WHAT IS BEING ASKED ::
Will you return, word for word, only the lines from the top of the data below down to and including the one with "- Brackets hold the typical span"?

DATASET EXTRACT ::
----------

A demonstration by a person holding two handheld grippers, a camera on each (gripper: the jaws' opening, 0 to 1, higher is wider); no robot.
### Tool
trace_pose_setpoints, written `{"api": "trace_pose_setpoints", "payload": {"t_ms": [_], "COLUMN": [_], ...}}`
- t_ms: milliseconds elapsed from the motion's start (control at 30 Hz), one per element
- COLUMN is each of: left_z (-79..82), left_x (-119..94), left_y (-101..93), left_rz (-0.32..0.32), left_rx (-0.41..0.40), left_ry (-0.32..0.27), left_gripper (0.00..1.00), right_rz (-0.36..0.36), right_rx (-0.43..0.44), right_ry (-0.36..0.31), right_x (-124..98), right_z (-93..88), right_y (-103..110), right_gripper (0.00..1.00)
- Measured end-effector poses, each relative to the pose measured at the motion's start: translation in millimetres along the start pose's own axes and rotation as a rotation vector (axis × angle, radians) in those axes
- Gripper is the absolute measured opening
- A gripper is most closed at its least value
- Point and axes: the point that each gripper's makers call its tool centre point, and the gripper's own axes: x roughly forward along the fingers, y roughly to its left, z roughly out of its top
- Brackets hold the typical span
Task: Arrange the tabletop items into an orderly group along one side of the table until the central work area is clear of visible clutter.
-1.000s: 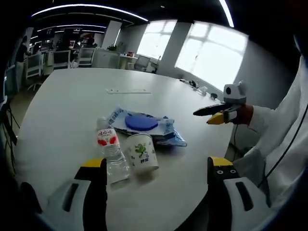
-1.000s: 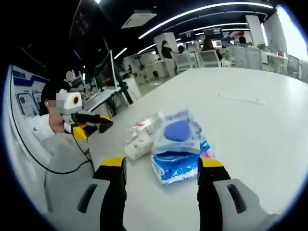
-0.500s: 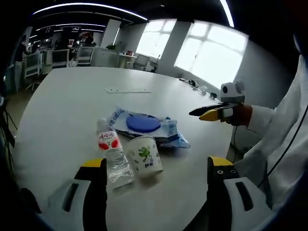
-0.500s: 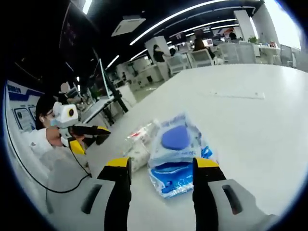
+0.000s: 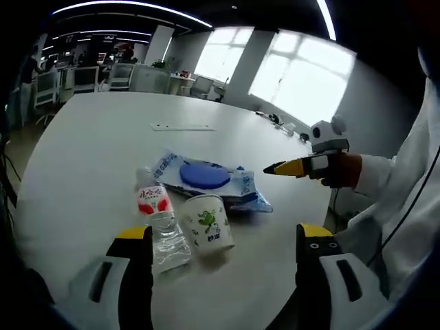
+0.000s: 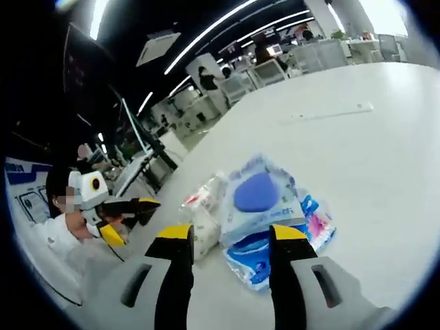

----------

EXPECTED ANSWER ::
A demonstration by a person holding two handheld grippers, a camera on each (gripper: the jaws' opening, 0 to 1, higher is wider); no robot.
### Tool
trace_pose_setpoints, written `{"api": "trace_pose_setpoints", "payload": {"t_ms": [_], "COLUMN": [_], ...}}`
- t_ms: milliseconds elapsed from the motion's start (control at 30 Hz), one per element
- COLUMN is each of: left_z (-79..82), left_x (-119..94), left_y (-101..93), left_rz (-0.32..0.32), left_rx (-0.41..0.40), left_ry (-0.32..0.27), left_gripper (0.00..1.00), right_rz (-0.36..0.36), right_rx (-0.43..0.44), right_ry (-0.36..0.31), right_x (-124..98), right_z (-93..88), right_y (-103..110), right_gripper (0.00..1.00)
- Measured end-effector poses, each relative to the pose measured at the motion's start: translation in millimetres along the start pose's own axes and rotation as a rotation vector (axis × angle, radians) in those axes
- Gripper is the absolute measured opening
- A gripper is most closed at its least value
- Point and axes: the point that each gripper's makers call its tool centre point, and the gripper's own axes: x roughly forward along the fingers, y roughly to its left, z roughly out of its top
- Brackets hold the typical span

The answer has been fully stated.